Your english is fine. You already speak better than Lucky.

Reactions: Like Like:
3 | Like List reactions


----------



## pbehn (Feb 9, 2015)

The name of the town dates names etc would help.

Reactions: Like Like:
3 | Like List reactions


----------



## B-Siebzehn (Feb 9, 2015)

Hello,

sorry, here are the Place !
Deutschland , Sachsen Anhalt,


mfg

Reactions: Like Like:
1 | Like List reactions


----------



## bobbysocks (Feb 9, 2015)

yes if you could tell us the name of your town and the date you believed it was shot down it may be able to be traced.

Reactions: Like Like:
2 | Like List reactions


----------



## B-Siebzehn (Feb 9, 2015)

Hello,

Here is an interesting item that i have fount on the Place.

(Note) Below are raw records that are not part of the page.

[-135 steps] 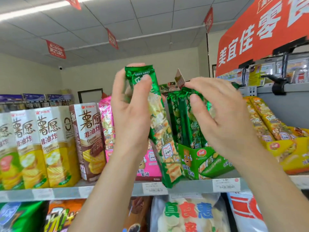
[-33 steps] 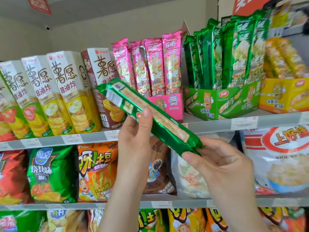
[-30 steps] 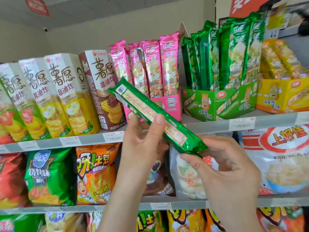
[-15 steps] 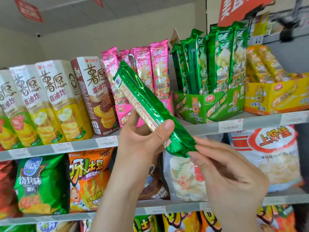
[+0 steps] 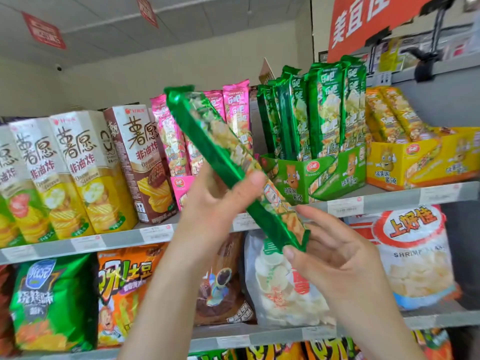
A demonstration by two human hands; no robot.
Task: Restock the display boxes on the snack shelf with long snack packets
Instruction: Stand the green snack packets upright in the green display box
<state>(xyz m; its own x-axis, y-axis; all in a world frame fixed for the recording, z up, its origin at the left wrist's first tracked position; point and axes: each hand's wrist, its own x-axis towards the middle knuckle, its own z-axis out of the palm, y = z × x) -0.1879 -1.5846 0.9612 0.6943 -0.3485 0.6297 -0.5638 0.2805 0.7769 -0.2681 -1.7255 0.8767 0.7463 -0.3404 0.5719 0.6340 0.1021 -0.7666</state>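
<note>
Green packet (image 5: 233, 165), long, foil, one unit: held slantwise at centre frame, top end toward the upper left, bottom end toward the lower right, in front of the shelf (image 5: 389, 201) and clear of it. Left hand (image 5: 215, 203): grips the green packet at its middle, thumb across the front, fingers behind. Right hand (image 5: 335, 255): takes the bottom end loosely between thumb and lightly curled fingers. Green box (image 5: 311, 178), right of centre on the shelf: filled with standing packets (image 5: 324, 107) of the same sort, set close together. The green packet lies left of and below their tops, apart from the box. Pink box (image 5: 179, 185): behind the left hand, partly hidden. Step in hand, by judgement: readying the green packet to go into the green box. Next move calls for bringing it upright with its face forward, raising it over the box's front wall, and lowering it bottom end first into a gap. The row looks tight, so the neighbours may need parting.
</note>
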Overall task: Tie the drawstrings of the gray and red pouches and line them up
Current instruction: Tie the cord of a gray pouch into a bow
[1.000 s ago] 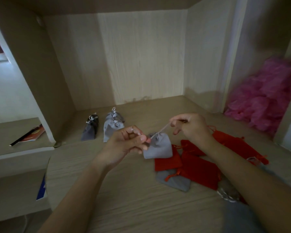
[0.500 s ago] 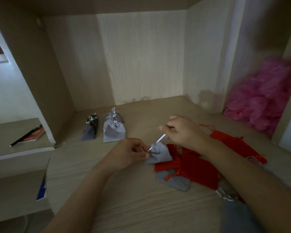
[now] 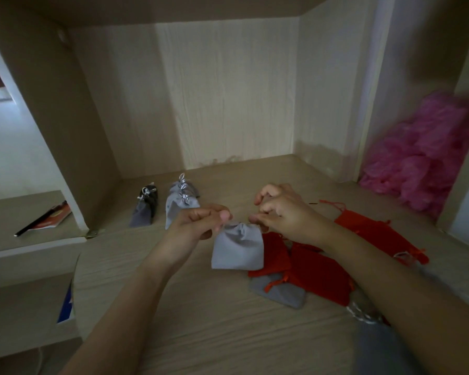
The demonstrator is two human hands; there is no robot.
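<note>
Nearest, at the bottom right edge, lies a blurred fold of gray cloth (image 3: 379,347) with a silvery cord (image 3: 360,313) just above it; what it belongs to I cannot tell. Both forearms reach forward over the pale wooden bench (image 3: 201,334). Under the right forearm sits a loose pile: a flat gray pouch (image 3: 279,292) lying open-necked with a red drawstring across it, and overlapping it several red pouches (image 3: 317,274), also flat and untied, spreading away to the right. Just beyond the pile's left end, between the two hands, hangs the gray pouch (image 3: 237,249), its neck gathered into folds and its lower edge close above the bench; whether it touches the wood is unclear. The left hand (image 3: 198,226) has its fingers curled, thumb and forefinger pinching at the left corner of that neck. The right hand (image 3: 282,212) pinches at the right corner with thumb and forefinger, its other fingers arched and lifted; the cord itself is too thin to make out. Further back on the left stand tied pouches in a row: two light gray tied pouches (image 3: 180,207) one behind the other, and a dark gray tied pouch (image 3: 145,209) beside them, each topped with a silver bow. On a lower shelf at far left lies a booklet (image 3: 49,217). At far right, past a partition, is a pink heap (image 3: 423,163).
</note>
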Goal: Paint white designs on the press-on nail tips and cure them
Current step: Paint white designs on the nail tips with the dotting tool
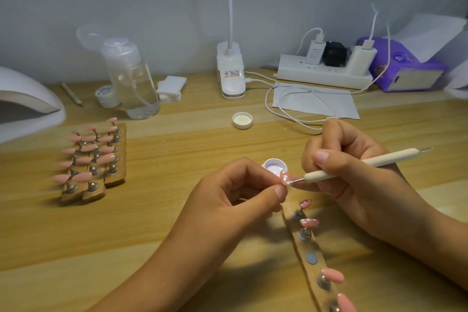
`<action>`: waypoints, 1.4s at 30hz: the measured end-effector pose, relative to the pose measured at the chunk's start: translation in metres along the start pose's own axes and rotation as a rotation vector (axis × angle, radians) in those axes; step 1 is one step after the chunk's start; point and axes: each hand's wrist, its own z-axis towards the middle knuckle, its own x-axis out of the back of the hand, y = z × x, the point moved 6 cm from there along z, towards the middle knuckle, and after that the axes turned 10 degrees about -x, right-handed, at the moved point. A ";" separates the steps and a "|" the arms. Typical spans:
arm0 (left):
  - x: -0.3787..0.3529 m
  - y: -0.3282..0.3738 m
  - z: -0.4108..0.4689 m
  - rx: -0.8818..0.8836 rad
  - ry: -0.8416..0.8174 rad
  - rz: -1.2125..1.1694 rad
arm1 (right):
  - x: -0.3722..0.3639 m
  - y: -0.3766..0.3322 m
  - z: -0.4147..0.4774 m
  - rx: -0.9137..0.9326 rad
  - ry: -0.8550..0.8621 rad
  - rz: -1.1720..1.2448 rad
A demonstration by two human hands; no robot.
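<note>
My left hand [238,192] pinches a pink nail tip [285,177] between thumb and fingers, held above the desk. White dots show on the tip. My right hand [347,167] grips a cream dotting pen [364,163], its metal point touching the tip. Just behind sits a small open pot of white gel [274,165]. Below my hands lies a wooden holder strip [310,258] with two dotted tips [309,222] and two plain pink ones. At the left stand wooden holders with several plain pink tips [91,157]. The white curing lamp [25,101] is at the far left edge.
A clear pump bottle [131,78], a small white jar [107,96], cotton pads [171,88] and a pencil stand at the back left. A loose lid [242,120], a clip lamp base [230,71], cables on paper, a power strip [324,71] and a purple tissue pack [405,66] fill the back.
</note>
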 end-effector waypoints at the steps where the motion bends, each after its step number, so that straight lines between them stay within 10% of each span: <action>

I think this is from the airplane. 

How can I upload more images?

mfg


----------



## DerAdlerIstGelandet (Feb 9, 2015)

B-Siebzehn said:


> Hello,
> 
> Here is an interesting item that i have fount on the Place.
> 
> ...



That looks like part of am E6B Flight Computer.

E6B - Wikipedia, the free encyclopedia

They are still used today, mostly in training.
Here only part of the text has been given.